Believe it or not, a few Co-Ops are still hanging in there...and one is thriving.
Once upon a time there were 23 health insurance cooperatives created via ACA provisions, spread across a similar number of states (a few operated in more than one, while some states had more than one co-op operating within it).
The first one to fall was CoOportunity, which operated in Iowa and Nebraska. Their enrollments were halted in the middle of the 2nd Open Enrollment period, and they were liquidated before OE2 even finished.
Over the course of September and October 2015, over a dozen more co-ops went down in flames, falling like dominoes, with two or even three a week being shuttered. The timing was no conicidence--the contract signing deadline for the third Open Enrollment period was rapidly approaching, and state regulators had to take emergency measures in cases where they didn't feel a carrier had enough cash flow or liquid assets to be able to handle enrollee claims during the upcoming year. One by one, regulators pulled the plug; the co-op program had been poorly designed to begin with (watered down and weakened in countless ways in a futile attempt to win over conservative support), but the final, crushing blow was from what became known as the Risk Corridor Massacre.

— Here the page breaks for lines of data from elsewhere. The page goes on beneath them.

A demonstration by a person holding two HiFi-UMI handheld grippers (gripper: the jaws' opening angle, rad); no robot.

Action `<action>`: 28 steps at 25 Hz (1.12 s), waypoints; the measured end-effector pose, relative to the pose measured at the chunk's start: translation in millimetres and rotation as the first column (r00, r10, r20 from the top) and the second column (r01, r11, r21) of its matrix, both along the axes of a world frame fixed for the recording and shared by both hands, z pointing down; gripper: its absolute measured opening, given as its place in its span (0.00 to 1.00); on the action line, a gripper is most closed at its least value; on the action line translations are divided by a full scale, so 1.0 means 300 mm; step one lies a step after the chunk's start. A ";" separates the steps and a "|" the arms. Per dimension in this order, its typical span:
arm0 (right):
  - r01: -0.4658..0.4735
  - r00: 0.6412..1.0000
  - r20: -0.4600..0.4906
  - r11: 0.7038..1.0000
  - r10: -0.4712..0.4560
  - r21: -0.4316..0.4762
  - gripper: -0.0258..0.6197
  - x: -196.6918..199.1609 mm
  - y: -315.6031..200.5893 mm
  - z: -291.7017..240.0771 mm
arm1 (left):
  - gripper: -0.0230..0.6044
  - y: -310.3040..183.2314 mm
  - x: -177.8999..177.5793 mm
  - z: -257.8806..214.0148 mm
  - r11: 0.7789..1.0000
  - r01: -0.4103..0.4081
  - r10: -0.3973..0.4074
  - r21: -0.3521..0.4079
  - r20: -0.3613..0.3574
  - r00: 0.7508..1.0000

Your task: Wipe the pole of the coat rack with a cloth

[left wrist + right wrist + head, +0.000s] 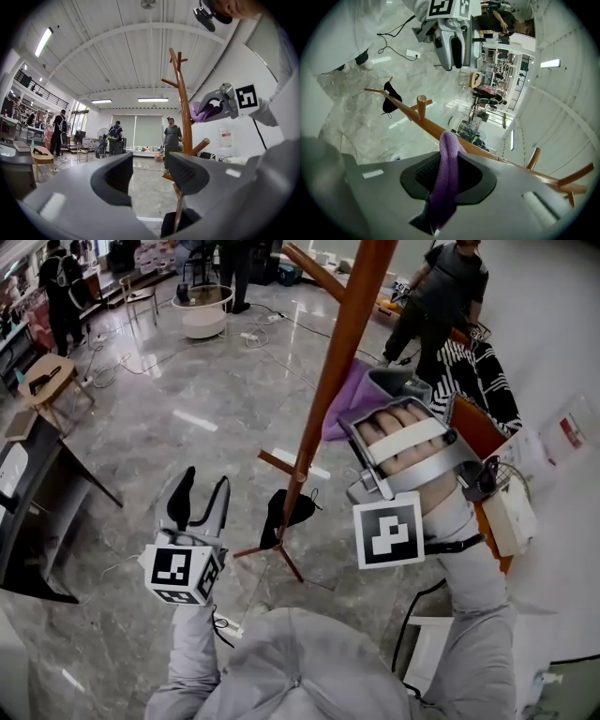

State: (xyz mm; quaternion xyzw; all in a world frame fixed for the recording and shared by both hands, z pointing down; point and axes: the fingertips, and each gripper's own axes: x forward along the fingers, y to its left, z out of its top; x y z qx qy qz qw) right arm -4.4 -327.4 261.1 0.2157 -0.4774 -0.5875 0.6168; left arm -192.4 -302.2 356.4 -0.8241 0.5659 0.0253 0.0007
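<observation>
Indoors, over glossy marble floor, right tool pinches purple cloth at the pole; left tool spread.

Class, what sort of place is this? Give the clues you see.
Likely a big indoor studio or test hall: marble floor, loose cables, a high ceiling with strip lights, and people working.

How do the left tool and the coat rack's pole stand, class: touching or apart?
Apart. The head view shows bare floor between the open left tool and the pole.
</observation>
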 end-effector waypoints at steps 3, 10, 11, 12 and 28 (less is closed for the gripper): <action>-0.013 0.999 0.035 1.000 0.013 0.005 0.14 0.028 0.005 -0.014 | 0.44 -0.002 -0.001 0.005 1.000 0.004 -0.004 -0.001 0.005 1.000; -0.052 0.996 0.072 0.998 0.050 0.029 0.14 0.100 0.026 -0.065 | 0.44 -0.007 0.029 -0.002 1.000 -0.015 0.015 0.002 0.011 1.000; -0.061 0.995 0.081 0.998 0.058 0.035 0.14 0.112 0.029 -0.072 | 0.44 -0.009 0.035 0.000 1.000 -0.019 0.019 0.002 0.012 1.000; -0.069 0.994 0.091 0.997 0.065 0.039 0.14 0.124 0.031 -0.079 | 0.44 -0.011 0.040 0.000 1.000 -0.022 0.022 0.002 0.013 1.000; -0.200 0.953 0.235 0.980 0.193 0.003 0.14 0.370 0.091 -0.025 | 0.44 0.019 0.136 -0.008 0.999 -0.046 0.045 0.002 0.046 0.998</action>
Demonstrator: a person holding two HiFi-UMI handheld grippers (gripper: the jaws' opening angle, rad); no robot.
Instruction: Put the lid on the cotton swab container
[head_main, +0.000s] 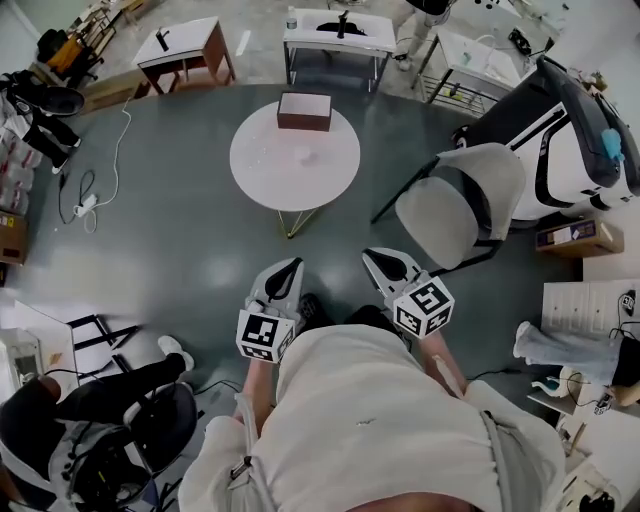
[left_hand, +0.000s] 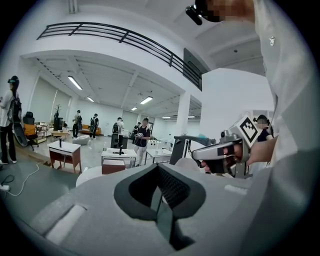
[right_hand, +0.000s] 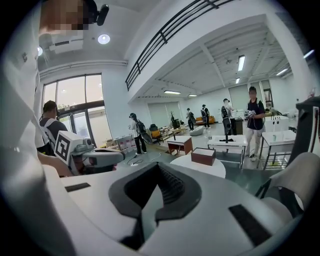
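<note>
A round white table (head_main: 295, 165) stands ahead on the grey floor, also seen as the round table (right_hand: 200, 165) in the right gripper view. A brown box (head_main: 304, 110) sits at its far edge. Two small pale things (head_main: 300, 155) lie near the table's middle, too small to tell apart. My left gripper (head_main: 292, 267) and right gripper (head_main: 373, 256) are held close to my body, well short of the table. Both are shut and hold nothing. The left gripper (left_hand: 158, 171) shows its jaws closed together, and so does the right gripper (right_hand: 159, 173).
A pale grey chair (head_main: 465, 200) stands right of the table. Desks (head_main: 338, 35) line the back wall. A seated person (head_main: 90, 400) is at lower left, with cables (head_main: 85, 205) on the floor. Several people stand far off across the hall.
</note>
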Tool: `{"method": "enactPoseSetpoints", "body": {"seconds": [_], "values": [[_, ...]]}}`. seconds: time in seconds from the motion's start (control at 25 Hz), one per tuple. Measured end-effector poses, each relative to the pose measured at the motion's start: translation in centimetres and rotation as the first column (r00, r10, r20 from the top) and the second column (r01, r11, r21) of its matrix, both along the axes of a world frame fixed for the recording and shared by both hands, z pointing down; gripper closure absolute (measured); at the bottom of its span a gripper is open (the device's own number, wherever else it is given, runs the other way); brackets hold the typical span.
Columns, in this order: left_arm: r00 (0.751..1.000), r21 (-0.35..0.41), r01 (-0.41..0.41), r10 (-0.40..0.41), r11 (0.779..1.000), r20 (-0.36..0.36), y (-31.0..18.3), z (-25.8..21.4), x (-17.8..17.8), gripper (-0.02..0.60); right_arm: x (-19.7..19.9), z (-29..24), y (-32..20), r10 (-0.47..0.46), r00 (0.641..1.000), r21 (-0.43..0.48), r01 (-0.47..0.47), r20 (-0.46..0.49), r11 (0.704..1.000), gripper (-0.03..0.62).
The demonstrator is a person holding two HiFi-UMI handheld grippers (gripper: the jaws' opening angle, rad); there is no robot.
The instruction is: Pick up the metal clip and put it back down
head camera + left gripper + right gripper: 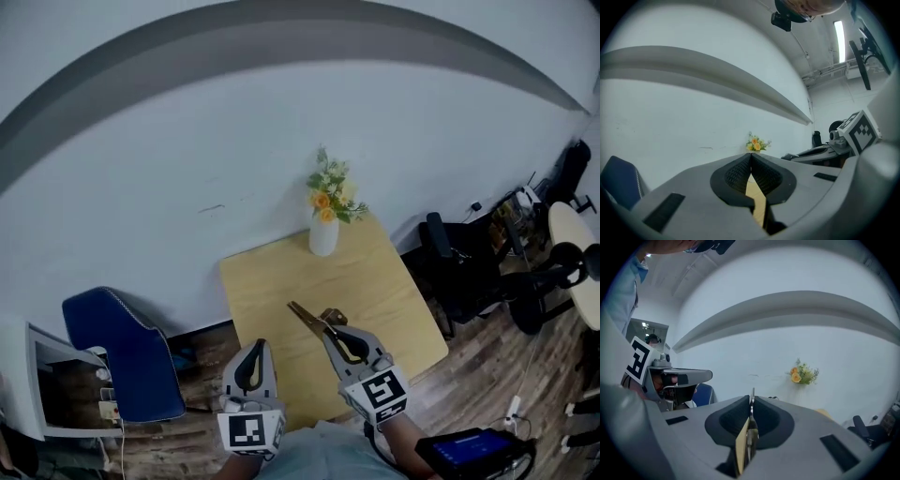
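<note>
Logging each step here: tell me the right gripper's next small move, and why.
Probably lower the right gripper toward the table: its jaws are clamped on the metal clip, held in the air above the wood, so only setting it down remains.

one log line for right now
right claw: shut on metal clip, above table | left claw: shut, empty | flower vase: far edge of table | step: pick-up done, put-down not yet

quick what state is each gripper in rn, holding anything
left gripper: closed, nothing between its jaws
right gripper: closed on the metal clip
</note>
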State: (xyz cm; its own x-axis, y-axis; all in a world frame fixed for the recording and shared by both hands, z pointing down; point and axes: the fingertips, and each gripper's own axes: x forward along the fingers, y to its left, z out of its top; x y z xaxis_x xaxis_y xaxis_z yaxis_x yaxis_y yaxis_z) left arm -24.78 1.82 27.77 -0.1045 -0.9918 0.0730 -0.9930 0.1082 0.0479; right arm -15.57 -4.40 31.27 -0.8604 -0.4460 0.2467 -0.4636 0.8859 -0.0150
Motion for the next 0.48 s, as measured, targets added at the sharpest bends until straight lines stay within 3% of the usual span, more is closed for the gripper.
{"method": "enactPoseSetpoints", "body": {"seconds": [0.48], "values": [[0.997,0.021,-0.074,0.074,0.997,-0.007,-0.9,-0.9,-0.1,0.563,0.3,-2.3,-0.8,0.087,0.996,0.064,-0.086,-0.011,0.994,0.537]]}}
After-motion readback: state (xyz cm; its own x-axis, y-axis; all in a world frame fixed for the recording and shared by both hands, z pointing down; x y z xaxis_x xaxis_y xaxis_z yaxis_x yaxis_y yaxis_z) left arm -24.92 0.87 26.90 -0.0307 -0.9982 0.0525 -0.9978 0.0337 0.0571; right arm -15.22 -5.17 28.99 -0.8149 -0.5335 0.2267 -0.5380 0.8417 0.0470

7-8 of the Co-Ops managed to tough it out and survive Year Three, but the damage to some was too much: In the summer of 2016, several more went belly-up, including co-ops in Ohio, Illinois and Connecticut. One of them, in Maryland, made a last-ditch attempt at survival by converting itself into a private entity...but it wasn't meant to be.
As of today, there are just 4 of the original 23 Co-Ops still surviving, located in Montana, Wisconsin, Maine and New Mexico.
There's a silver lining here, however. I'm not sure how the other three are faring, but at least one of the four, the Montana Health Co-Op (which also operates in Idaho) seems to be not only surviving, but actually doing pretty darned well:
Montana's health care co-op, one of America's few remaining alternatives to traditional health insurance, will resume accepting new enrollees Sunday after it voluntarily pulled itself from the state's insurance marketplace in December.
The insurer took the nine-month hiatus from enrolling new members in the exchange created by President Barack Obama's Affordable Care Act to boost its financial reserves and keep it from the same fate that has befallen failed co-ops across the country.
..."When all the other co-ops were going down, we were losing money, too," said Jerry Dworak, the Montana Health Co-op's CEO. "Thankfully, we've turned things around."
This year, the co-op is projecting $28 million in profits, after weathering a string of losses. It lost about $6 million in its first year and more than $40 million the following year, Dworak said.
So confident is the co-op about its financial health that Dworak said it has the capacity to absorb all 64,000 Montanans who buy their insurance through the state's exchange. It now enrolls about 20,000 people who purchase individual plans on the exchange. Blue Cross and PacificSource, the other two providers on the exchange, have nearly 32,000 and 12,000 enrollees respectively.
State Auditor Matt Rosendale, whose office oversees Montana's health insurance market, said he has no immediate concern over Montana's co-op.
"Right now they are very strong, and I feel very comfortable," Rosendale said.
I should note that Matt Rosendale is a Republican who plans on running against incumbent Democrat Jon Tester, so this is a pretty impressive statement coming from him.
Admittedly, several of the co-ops which failed also had plenty of happy talk shortly before the rug was yanked out from under them, and given what a mess the 5th Open Enrollment Period is expected to be in general, there's no guarantee that the Montana Co-Op folks will still be giving a big thumbs up six months from now...but for the moment, at least, it's nice to see that they're still hanging in there.